• [Required work]: Drop every picture, then transcribe the remaining data exactly.

• [Supplied data]:
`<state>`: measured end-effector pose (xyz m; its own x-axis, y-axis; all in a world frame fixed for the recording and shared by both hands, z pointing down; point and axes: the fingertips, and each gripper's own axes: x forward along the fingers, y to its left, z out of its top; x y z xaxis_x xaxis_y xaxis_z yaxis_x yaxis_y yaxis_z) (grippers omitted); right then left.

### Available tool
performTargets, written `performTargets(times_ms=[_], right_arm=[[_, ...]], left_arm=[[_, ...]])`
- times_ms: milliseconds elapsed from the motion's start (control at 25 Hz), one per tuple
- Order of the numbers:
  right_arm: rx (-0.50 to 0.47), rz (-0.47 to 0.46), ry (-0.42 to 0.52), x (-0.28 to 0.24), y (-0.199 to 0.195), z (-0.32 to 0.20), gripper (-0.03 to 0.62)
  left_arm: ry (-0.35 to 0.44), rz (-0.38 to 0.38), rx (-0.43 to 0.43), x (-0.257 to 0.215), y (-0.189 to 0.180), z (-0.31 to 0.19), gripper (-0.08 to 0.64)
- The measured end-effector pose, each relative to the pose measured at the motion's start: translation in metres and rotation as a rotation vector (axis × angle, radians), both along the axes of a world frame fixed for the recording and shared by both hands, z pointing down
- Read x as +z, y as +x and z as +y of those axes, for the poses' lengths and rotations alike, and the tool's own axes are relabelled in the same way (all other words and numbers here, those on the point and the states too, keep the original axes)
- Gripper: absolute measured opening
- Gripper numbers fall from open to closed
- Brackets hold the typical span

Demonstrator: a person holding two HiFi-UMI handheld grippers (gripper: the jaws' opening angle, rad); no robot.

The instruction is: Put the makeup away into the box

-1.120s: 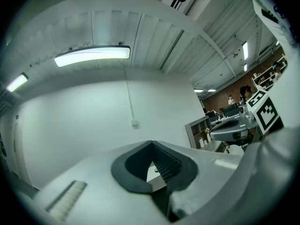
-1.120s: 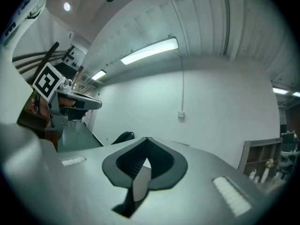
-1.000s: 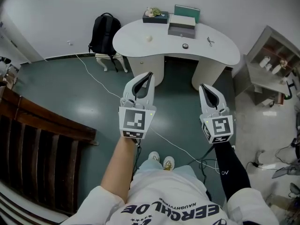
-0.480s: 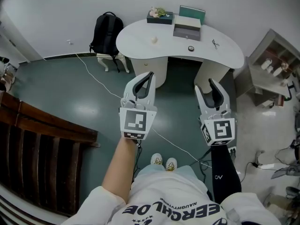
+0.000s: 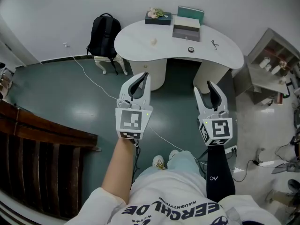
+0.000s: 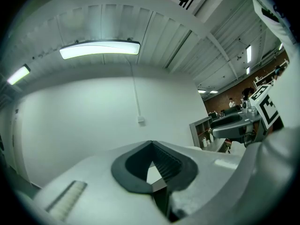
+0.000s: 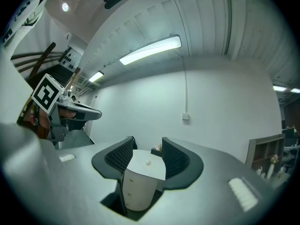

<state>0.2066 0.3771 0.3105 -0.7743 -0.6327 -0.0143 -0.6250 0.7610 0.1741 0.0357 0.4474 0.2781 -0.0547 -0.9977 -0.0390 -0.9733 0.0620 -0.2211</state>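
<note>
Head view: a white kidney-shaped desk [image 5: 140, 43] stands at 12 o'clock, well apart from both grippers. On it, toward 1 o'clock, sits a grey box [image 5: 186, 32] with a paler lid, and a teal box [image 5: 190, 12] stands just behind it. A dark tray of flowers [image 5: 157, 18] lies beside them at 12 o'clock. The loose pieces are small: a white ball [image 5: 153, 41], a dark round item [image 5: 190, 49] in front of the grey box that may be a compact, and a thin dark tool [image 5: 214, 43] toward the desk's 2 o'clock end. All three are too small to name for sure.

The left gripper [image 5: 143, 77] hangs over the green floor [image 5: 61, 93]. In the left gripper view its claw [image 6: 151, 144] is pinched together at the tips, with nothing held. The right gripper [image 5: 204, 87] is at 3 o'clock of the left one. In the right gripper view its claw [image 7: 147, 146] stands wide and empty, and the far desk shows through the gap.

The floor between the person and the desk is open, crossed by a white cable [image 5: 93, 78]. A black backpack [image 5: 101, 32] rests on a white stool [image 5: 110, 62] at the desk's 9 o'clock edge. A shelf unit [image 5: 262, 69] stands at 3 o'clock and dark wooden slats [image 5: 37, 158] at 8 o'clock
</note>
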Motion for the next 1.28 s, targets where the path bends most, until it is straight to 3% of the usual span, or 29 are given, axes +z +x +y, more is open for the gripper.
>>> performTargets(times_ms=[440, 1000, 1280], right_arm=[[-0.038, -0.030, -0.007, 0.009, -0.040, -0.070, 0.215], [-0.163, -0.052, -0.008, -0.002, -0.131, -0.250, 0.210], [-0.233, -0.075, -0.049, 0.006, -0.166, -0.306, 0.210]], left_arm=[[-0.002, 0.006, -0.038, 0.005, -0.044, -0.062, 0.001], [0.007, -0.020, -0.136, -0.008, -0.115, -0.221, 0.000], [0.001, -0.022, -0.201, -0.004, -0.138, -0.266, 0.001]])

• [Output below]:
`<state>`: measured end-effector pose (xyz m; its own x-axis, y-axis; all in a world frame fixed for the recording and shared by both hands, z pointing down; point and axes: the fingertips, and each gripper's own axes: x forward along the fingers, y to its left, z out of its top; x y z xaxis_x xaxis_y xaxis_z yaxis_x yaxis_y yaxis_z) (grippers omitted); right then left.

### Available tool
performTargets, written `performTargets(times_ms=[_], right_arm=[[_, ...]], left_arm=[[_, ...]])`
- times_ms: milliseconds elapsed from the motion's start (control at 25 Hz), one per tuple
- Order of the numbers:
  right_arm: rx (-0.50 to 0.47), rz (-0.47 to 0.46), ry (-0.42 to 0.52), x (-0.28 to 0.24), y (-0.199 to 0.195), z (-0.32 to 0.20), gripper (-0.03 to 0.62)
  left_arm: ry (-0.35 to 0.44), rz (-0.38 to 0.38), rx (-0.43 to 0.43), x (-0.257 to 0.215), y (-0.189 to 0.180), z (-0.31 to 0.19), gripper (-0.08 to 0.64)
- The measured end-effector pose, each relative to the pose measured at the motion's start: translation in metres and rotation as a rotation vector (axis × angle, radians), both along the axes of a world frame fixed for the recording and shared by both hands, z pointing down
- Read x as +z, y as +x and z as +y of those axes, for the poses' lengths and rotations alike, and the tool's own axes are relabelled in the same way (all other words and numbers here, those on the point and the states too, keep the original axes)
- Gripper: absolute measured opening
- Gripper numbers fall from open to closed
- Brackets hold the typical span

Demonstrator: a person holding two HiFi-UMI handheld grippers (gripper: the jaws' opening angle, rad); no robot.

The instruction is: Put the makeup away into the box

-1.120s: 
-1.120s: 
-1.000s: 
-0.480s: 
+0.000s: 
+0.000s: 
+0.000s: 

<state>0.2066 0.3771 0.3105 -0.7743 -0.6327 -0.0143 -0.6250 0.7610 0.1741 0.0357 0.4474 0.2781 -0.0547 -0.9977 -0.0390 -0.9733 0.0620 -0.2211</state>
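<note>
Head view: a white kidney-shaped desk [image 5: 140, 43] stands at 12 o'clock, well apart from both grippers. On it, toward 1 o'clock, sits a grey box [image 5: 186, 32] with a paler lid, and a teal box [image 5: 190, 12] stands just behind it. A dark tray of flowers [image 5: 157, 18] lies beside them at 12 o'clock. The loose pieces are small: a white ball [image 5: 153, 41], a dark round item [image 5: 190, 49] in front of the grey box that may be a compact, and a thin dark tool [image 5: 214, 43] toward the desk's 2 o'clock end. All three are too small to name for sure.

The left gripper [image 5: 143, 77] hangs over the green floor [image 5: 61, 93]. In the left gripper view its claw [image 6: 151, 144] is pinched together at the tips, with nothing held. The right gripper [image 5: 204, 87] is at 3 o'clock of the left one. In the right gripper view its claw [image 7: 147, 146] stands wide and empty, and the far desk shows through the gap.

The floor between the person and the desk is open, crossed by a white cable [image 5: 93, 78]. A black backpack [image 5: 101, 32] rests on a white stool [image 5: 110, 62] at the desk's 9 o'clock edge. A shelf unit [image 5: 262, 69] stands at 3 o'clock and dark wooden slats [image 5: 37, 158] at 8 o'clock
</note>
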Motion for the next 1.28 s, targets where the path bends most, until it is straight to 3% of the usual span, or 29 are given, axes +z +x +y, more is open for the gripper.
>>> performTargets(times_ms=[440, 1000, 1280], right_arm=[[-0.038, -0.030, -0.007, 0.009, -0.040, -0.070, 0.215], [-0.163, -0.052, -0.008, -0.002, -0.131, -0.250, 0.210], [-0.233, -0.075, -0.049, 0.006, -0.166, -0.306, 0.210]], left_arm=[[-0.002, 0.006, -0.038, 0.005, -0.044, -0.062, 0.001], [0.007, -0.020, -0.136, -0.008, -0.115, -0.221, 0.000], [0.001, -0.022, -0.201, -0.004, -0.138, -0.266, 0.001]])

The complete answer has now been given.